Tomorrow is the first of May. No spring fertility rites in this habitat, of course. These people have their fertility rites all year ’round, actually.
However, tomorrow evening there will be the second of three debates between our two candidates for chief administrator.
Although a lot has happened since the first debate, not much has changed. The scientists have proven that Saturn’s rings actually do harbor living microorganisms in their particles of ice. The ICU has already dispatched a shipload of science people to come and see for themselves. Urbain is in his glory, taking as much credit for the discovery as he can grab despite the fact that he initially opposed investigating the rings at all. Ah well, the rings have taken the spotlight away from Urbain’s failed lander on Titan. The useless hulk is still incommunicado: silent as a stone.
Politically, Eberly is insisting that the rings can still be mined for their water without disrupting the ice creatures. The scientists disagree, naturally, but Urbain has been strangely muted on the subject. The woman who made the discovery, Dr.

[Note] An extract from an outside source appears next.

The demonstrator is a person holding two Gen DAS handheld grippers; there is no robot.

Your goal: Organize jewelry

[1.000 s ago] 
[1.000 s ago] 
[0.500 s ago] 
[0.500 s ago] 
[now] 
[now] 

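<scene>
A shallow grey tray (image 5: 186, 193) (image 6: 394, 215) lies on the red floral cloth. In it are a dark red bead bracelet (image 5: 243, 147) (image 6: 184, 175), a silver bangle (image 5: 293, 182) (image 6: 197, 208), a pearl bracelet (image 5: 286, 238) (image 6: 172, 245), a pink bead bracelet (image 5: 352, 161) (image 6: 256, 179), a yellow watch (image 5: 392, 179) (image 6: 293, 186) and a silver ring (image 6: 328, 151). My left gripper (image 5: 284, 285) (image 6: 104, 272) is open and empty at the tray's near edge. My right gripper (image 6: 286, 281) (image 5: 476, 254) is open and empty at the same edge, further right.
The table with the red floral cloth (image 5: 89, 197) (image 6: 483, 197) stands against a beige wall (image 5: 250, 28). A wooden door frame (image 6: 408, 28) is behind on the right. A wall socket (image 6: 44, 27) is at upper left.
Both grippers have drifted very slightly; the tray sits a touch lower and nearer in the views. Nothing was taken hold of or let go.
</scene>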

Wunderly, is up in arms against Eberly but I doubt that it will do her any good. Clever politician that he is, Eberly has offered to put her in charge of environmental protection of the rings—while he moves ahead with plans to mine them!

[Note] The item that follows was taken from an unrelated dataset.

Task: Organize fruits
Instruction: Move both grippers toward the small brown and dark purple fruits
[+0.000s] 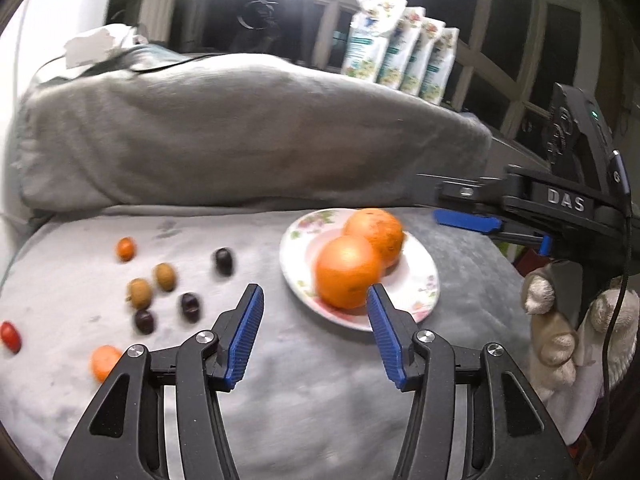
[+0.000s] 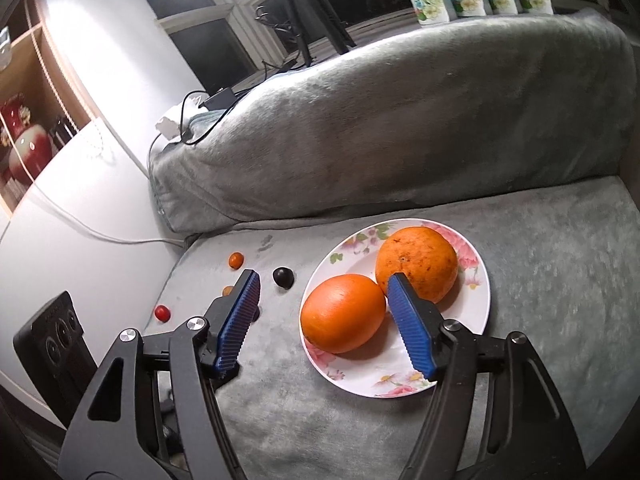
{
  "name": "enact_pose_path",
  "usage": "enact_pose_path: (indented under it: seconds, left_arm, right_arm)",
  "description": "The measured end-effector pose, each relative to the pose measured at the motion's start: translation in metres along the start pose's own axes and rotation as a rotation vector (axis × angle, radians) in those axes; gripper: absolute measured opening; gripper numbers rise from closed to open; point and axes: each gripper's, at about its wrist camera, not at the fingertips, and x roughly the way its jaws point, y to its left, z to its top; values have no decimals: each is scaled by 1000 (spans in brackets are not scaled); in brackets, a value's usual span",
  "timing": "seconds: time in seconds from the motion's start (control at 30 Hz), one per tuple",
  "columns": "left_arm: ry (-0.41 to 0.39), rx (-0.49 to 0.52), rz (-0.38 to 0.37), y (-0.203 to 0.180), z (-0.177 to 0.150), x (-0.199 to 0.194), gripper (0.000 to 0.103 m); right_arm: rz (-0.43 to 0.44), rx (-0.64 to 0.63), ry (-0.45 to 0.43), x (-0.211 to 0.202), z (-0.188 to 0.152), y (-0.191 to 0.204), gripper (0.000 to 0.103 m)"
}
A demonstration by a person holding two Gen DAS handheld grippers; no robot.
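Observation:
A floral white plate point(image 1: 416, 288) point(image 2: 476, 312) on the grey blanket holds two oranges point(image 1: 348, 272) point(image 2: 416, 264). Left of it lie several small fruits: dark grapes point(image 1: 224, 261), brown longans point(image 1: 165, 276), a kumquat point(image 1: 126, 249), a red cherry tomato point(image 1: 10, 336) and a small orange fruit point(image 1: 104, 362). My left gripper point(image 1: 314, 292) is open and empty, just in front of the plate. My right gripper point(image 2: 322, 278) is open and empty, hovering over the near orange point(image 2: 343, 312); it also shows in the left wrist view point(image 1: 468, 220).
A rolled grey blanket point(image 1: 240, 128) forms a ridge behind the fruits. Cartons point(image 1: 400, 52) stand on the sill beyond it. A white wall and cable point(image 2: 80, 224) border the left side. The blanket's edge drops off at the right point(image 1: 504, 256).

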Motion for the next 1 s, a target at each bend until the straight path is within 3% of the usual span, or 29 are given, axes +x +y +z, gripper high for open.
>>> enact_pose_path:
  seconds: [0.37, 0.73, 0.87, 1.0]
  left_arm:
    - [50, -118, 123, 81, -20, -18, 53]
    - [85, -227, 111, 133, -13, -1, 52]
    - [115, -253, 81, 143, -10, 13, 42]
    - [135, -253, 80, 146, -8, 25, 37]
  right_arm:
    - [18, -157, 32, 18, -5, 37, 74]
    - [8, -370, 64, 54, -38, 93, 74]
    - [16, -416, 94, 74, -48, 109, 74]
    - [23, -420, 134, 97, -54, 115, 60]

It appears that Holly Lane’s petition to overthrow the ZPG protocol will succeed. She claims to have more than seven thousand signatures, more than enough to repeal the protocol The signatures need to be verified, of course, but that’s merely a matter of form. Unless Eberly pulls some new trick.
At the end of the day, however, the petition might not matter one way or the other. From all that I can see and hear, these people want to mine the rings. They want to get rich. And Eberly has told them once they begin bringing in money from the mining, then they can repeal the zero-growth protocol and start enlarging the habitat’s population.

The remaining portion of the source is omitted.